Records supplied -
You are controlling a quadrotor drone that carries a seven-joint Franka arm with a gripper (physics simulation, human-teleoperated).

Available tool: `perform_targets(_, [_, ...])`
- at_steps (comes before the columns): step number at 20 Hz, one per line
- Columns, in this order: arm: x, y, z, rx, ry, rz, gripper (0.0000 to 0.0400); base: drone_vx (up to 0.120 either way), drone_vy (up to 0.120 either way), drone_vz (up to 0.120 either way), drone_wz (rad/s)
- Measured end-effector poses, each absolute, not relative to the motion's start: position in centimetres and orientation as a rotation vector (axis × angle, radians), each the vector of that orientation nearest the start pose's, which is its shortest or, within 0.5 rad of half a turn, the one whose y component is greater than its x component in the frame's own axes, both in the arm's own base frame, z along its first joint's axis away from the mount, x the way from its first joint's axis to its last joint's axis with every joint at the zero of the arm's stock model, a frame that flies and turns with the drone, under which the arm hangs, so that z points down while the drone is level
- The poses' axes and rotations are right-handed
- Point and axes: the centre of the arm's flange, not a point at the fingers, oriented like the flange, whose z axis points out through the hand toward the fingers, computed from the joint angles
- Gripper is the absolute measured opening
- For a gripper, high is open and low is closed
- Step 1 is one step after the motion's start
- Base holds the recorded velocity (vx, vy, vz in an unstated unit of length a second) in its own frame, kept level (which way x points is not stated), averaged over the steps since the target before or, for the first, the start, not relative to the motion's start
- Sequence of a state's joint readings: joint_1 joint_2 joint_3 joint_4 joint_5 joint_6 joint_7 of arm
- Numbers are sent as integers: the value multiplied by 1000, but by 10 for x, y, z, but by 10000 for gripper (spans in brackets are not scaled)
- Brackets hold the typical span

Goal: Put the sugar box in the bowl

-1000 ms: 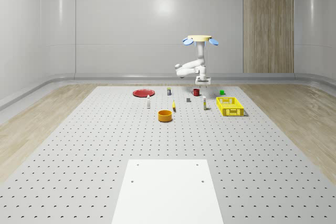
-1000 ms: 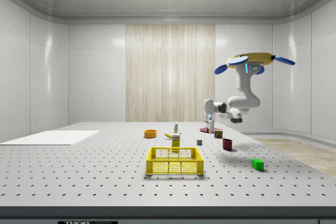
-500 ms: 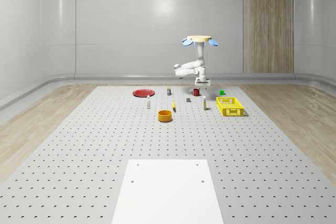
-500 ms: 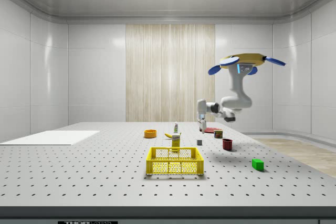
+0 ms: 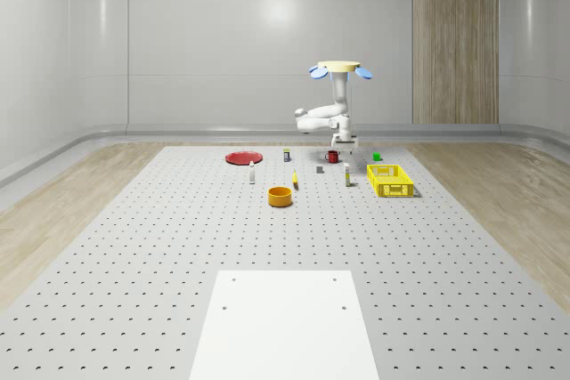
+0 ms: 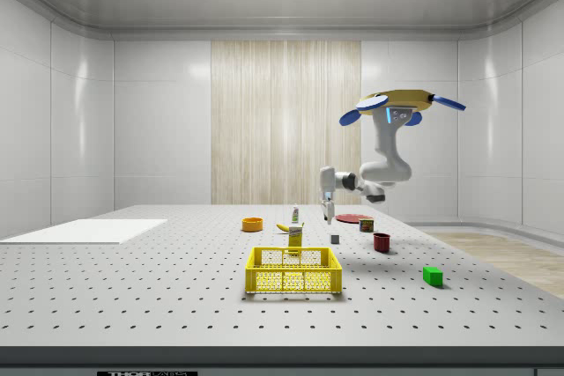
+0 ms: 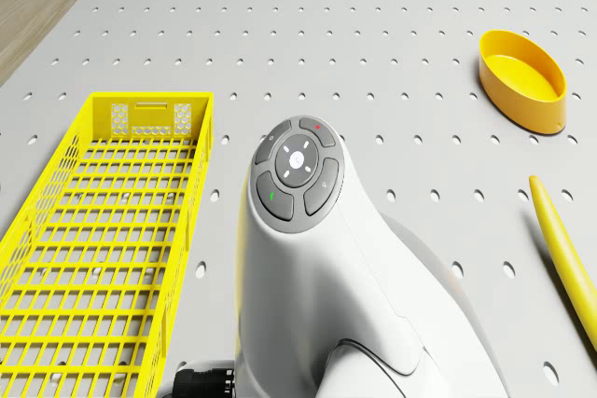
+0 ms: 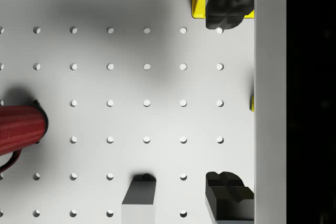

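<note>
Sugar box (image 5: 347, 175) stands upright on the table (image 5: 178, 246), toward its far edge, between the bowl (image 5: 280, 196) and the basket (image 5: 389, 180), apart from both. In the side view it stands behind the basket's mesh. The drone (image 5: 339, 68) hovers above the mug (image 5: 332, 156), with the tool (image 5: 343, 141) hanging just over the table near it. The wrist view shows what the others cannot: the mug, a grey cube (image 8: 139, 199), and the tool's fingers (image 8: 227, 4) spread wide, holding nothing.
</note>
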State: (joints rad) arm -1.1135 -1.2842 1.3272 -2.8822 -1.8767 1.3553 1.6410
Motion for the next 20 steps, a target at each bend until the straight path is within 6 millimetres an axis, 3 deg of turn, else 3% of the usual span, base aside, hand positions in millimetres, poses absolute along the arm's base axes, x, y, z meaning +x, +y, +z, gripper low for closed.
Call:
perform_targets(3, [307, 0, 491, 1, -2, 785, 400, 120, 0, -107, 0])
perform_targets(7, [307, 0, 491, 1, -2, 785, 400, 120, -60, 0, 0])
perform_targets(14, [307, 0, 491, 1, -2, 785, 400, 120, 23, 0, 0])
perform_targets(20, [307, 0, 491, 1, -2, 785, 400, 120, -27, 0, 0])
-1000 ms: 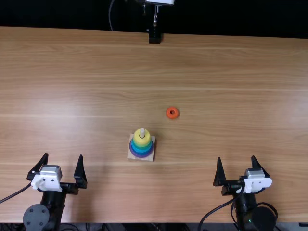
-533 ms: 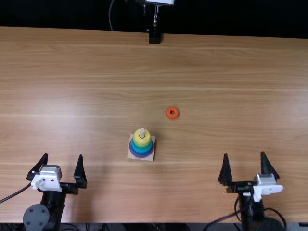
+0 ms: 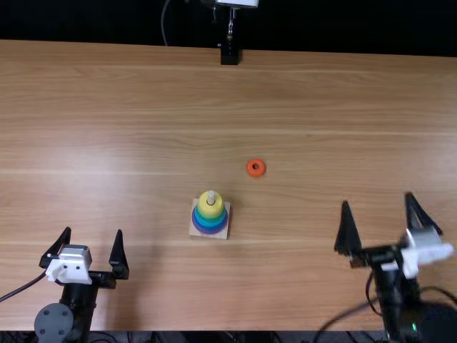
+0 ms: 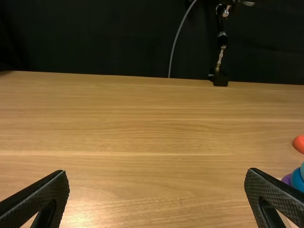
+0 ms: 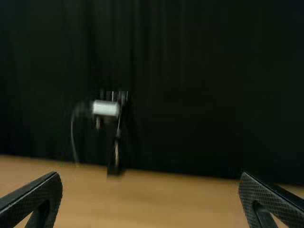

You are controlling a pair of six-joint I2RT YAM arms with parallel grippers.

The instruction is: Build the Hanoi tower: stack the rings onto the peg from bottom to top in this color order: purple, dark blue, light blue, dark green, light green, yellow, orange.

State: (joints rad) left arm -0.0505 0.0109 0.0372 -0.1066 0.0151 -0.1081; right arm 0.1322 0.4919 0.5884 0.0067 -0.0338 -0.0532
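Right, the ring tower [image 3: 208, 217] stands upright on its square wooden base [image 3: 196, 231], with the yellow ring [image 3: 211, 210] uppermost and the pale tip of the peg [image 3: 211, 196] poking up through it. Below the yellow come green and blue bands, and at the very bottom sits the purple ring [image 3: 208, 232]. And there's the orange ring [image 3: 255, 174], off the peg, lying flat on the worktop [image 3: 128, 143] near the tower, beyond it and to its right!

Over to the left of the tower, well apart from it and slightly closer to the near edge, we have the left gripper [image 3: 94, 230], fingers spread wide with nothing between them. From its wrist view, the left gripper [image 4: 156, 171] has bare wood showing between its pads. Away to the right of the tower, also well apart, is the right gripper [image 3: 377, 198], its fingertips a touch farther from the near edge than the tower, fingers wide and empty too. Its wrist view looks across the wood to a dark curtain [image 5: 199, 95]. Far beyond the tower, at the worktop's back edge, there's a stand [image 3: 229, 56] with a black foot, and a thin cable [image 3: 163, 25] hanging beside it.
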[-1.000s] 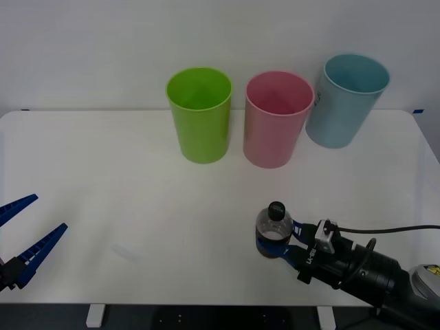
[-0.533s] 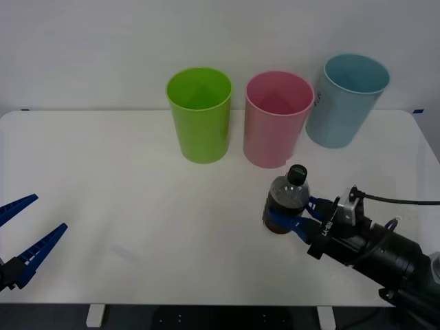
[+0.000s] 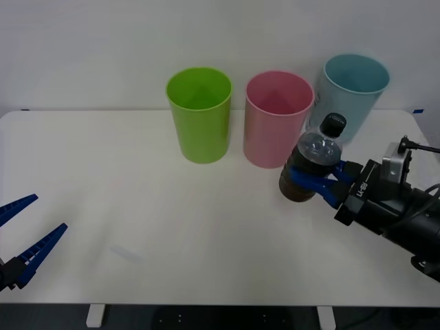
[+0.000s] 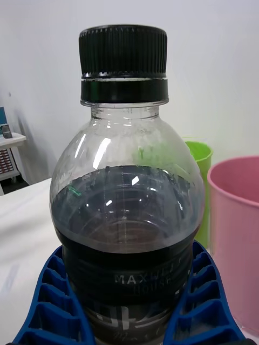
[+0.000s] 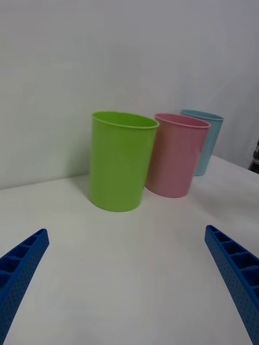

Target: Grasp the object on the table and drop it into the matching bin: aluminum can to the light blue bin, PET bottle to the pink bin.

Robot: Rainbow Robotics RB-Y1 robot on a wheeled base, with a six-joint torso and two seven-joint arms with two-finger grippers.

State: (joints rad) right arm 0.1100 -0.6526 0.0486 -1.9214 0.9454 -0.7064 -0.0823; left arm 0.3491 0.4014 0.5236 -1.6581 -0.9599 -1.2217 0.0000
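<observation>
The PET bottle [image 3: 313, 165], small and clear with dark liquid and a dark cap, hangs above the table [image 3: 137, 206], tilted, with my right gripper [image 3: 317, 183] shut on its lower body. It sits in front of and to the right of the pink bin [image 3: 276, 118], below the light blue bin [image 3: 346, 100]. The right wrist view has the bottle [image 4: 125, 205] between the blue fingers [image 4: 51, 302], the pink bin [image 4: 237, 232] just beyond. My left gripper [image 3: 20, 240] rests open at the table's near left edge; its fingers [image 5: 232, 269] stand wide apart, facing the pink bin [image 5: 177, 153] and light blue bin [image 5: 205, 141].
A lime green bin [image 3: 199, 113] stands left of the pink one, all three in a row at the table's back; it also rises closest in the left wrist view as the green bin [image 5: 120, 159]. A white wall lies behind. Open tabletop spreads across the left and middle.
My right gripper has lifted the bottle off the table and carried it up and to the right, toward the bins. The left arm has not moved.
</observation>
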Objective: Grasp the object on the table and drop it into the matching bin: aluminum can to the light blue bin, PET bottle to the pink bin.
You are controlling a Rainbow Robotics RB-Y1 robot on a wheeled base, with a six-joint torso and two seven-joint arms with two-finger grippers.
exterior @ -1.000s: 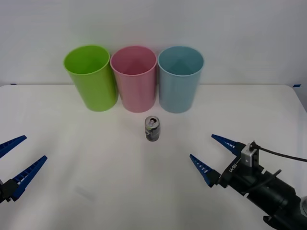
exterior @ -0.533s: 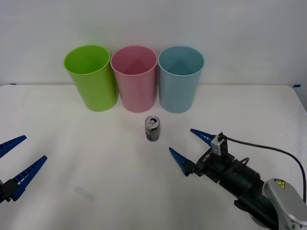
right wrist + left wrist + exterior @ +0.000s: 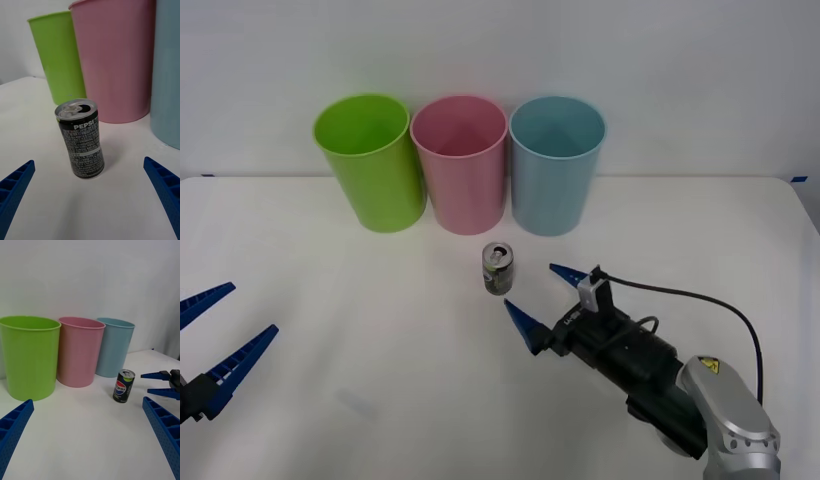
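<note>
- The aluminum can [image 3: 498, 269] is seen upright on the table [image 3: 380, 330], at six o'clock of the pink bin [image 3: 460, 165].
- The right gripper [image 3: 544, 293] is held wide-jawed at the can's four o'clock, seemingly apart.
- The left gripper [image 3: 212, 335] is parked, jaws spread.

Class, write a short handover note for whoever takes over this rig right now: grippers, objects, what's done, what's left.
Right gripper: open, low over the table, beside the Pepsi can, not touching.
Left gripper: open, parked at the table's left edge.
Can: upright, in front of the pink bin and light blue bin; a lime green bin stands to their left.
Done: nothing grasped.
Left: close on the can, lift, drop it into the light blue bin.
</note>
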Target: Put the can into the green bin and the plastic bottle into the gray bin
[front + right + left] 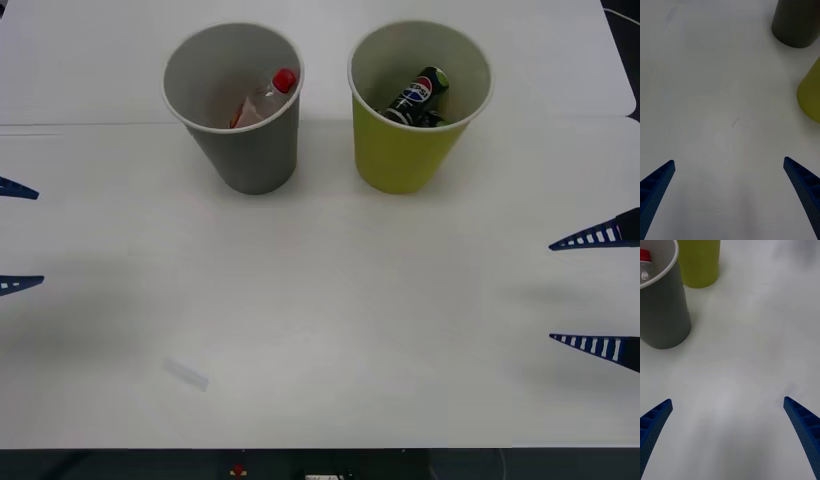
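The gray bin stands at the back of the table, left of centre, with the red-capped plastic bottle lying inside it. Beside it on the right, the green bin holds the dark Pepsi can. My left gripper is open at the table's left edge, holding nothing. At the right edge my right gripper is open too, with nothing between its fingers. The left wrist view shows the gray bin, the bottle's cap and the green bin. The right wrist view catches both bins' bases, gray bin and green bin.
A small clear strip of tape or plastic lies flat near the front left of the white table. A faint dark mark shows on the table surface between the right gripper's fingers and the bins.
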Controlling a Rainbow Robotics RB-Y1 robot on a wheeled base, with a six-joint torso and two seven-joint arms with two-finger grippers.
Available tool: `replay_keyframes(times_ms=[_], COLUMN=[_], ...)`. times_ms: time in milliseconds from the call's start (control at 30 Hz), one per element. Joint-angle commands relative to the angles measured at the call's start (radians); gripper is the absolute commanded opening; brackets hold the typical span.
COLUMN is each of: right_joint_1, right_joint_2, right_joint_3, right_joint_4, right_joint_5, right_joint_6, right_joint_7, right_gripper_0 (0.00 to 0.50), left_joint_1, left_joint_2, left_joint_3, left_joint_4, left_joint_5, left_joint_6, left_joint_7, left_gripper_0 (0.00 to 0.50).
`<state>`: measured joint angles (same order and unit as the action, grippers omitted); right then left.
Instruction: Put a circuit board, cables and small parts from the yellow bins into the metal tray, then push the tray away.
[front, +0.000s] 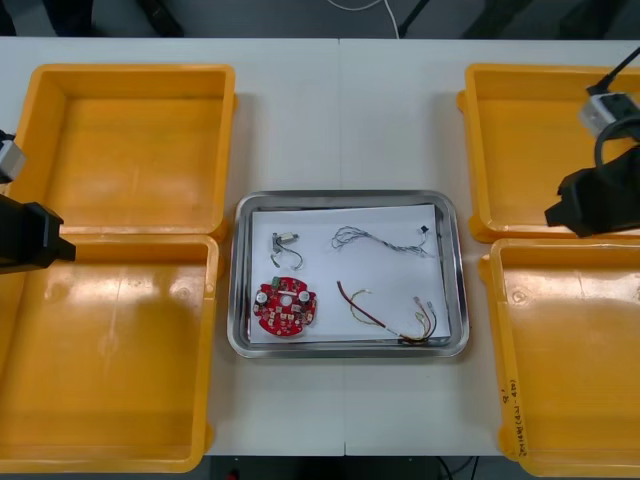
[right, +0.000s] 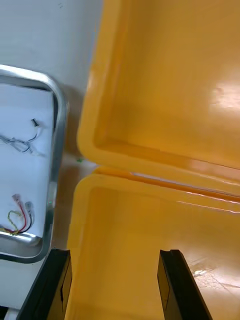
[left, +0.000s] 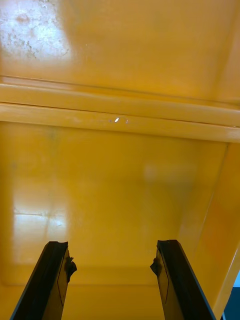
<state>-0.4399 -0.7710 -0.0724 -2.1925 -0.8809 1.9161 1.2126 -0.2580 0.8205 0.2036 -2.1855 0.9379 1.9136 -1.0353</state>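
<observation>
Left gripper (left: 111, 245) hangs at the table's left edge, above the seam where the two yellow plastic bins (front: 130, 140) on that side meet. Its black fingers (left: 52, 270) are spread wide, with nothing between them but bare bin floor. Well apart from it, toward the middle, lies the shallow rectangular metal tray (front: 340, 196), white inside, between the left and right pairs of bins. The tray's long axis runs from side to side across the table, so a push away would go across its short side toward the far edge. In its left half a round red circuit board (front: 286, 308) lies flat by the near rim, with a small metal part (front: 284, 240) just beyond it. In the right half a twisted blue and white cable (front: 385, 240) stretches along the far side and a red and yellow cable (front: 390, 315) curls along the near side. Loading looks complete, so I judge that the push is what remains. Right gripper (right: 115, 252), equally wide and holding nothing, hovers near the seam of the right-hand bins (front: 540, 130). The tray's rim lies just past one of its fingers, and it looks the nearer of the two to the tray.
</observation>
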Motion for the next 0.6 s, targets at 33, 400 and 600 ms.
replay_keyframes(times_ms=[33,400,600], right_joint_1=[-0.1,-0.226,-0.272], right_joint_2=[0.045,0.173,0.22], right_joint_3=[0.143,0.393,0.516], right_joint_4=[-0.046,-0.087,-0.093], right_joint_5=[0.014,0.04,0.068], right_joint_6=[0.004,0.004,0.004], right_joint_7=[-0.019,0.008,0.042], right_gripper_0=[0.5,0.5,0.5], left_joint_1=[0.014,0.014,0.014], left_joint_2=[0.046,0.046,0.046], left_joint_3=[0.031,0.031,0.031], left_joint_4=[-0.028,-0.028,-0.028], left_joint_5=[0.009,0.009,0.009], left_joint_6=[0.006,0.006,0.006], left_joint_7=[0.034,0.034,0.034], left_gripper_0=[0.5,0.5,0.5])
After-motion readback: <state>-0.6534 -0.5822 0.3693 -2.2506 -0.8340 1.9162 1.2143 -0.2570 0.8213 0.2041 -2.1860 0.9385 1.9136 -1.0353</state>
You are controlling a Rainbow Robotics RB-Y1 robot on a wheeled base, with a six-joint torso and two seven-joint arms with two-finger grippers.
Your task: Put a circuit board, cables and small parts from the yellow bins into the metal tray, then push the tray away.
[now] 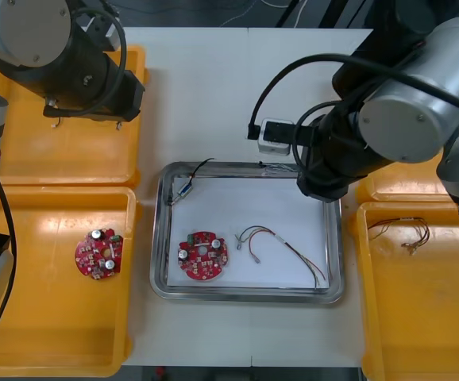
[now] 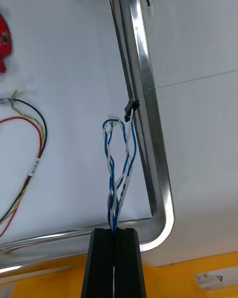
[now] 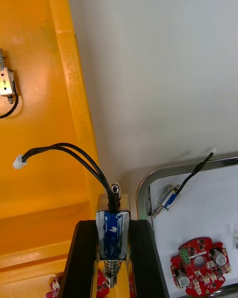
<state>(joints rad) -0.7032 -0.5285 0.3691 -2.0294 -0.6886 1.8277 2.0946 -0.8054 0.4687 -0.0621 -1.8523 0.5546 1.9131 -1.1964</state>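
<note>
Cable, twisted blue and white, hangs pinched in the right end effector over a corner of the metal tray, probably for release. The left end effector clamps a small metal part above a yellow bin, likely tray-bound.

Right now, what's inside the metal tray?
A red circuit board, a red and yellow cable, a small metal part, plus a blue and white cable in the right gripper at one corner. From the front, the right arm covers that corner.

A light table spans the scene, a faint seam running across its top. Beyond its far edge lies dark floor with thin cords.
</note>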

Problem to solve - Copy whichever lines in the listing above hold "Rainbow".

Result below -
Robot: Rainbow Robotics RB-Y1 robot on a wheeled base, with a six-joint torso and two seven-joint arms with two-finger grippers.
You are controlling a Rainbow Robotics RB-Y1 robot on a wheeled base, with a six-joint torso and two seven-joint arms with two-finger grippers.
Controlling a Rainbow Robotics RB-Y1 robot on a wheeled base, with a six-joint torso and two seven-joint arms with two-finger grippers.
You are controlling a Rainbow Robotics RB-Y1 robot on a wheeled base, with a six-joint torso and two seven-joint arms with two-finger grippers.

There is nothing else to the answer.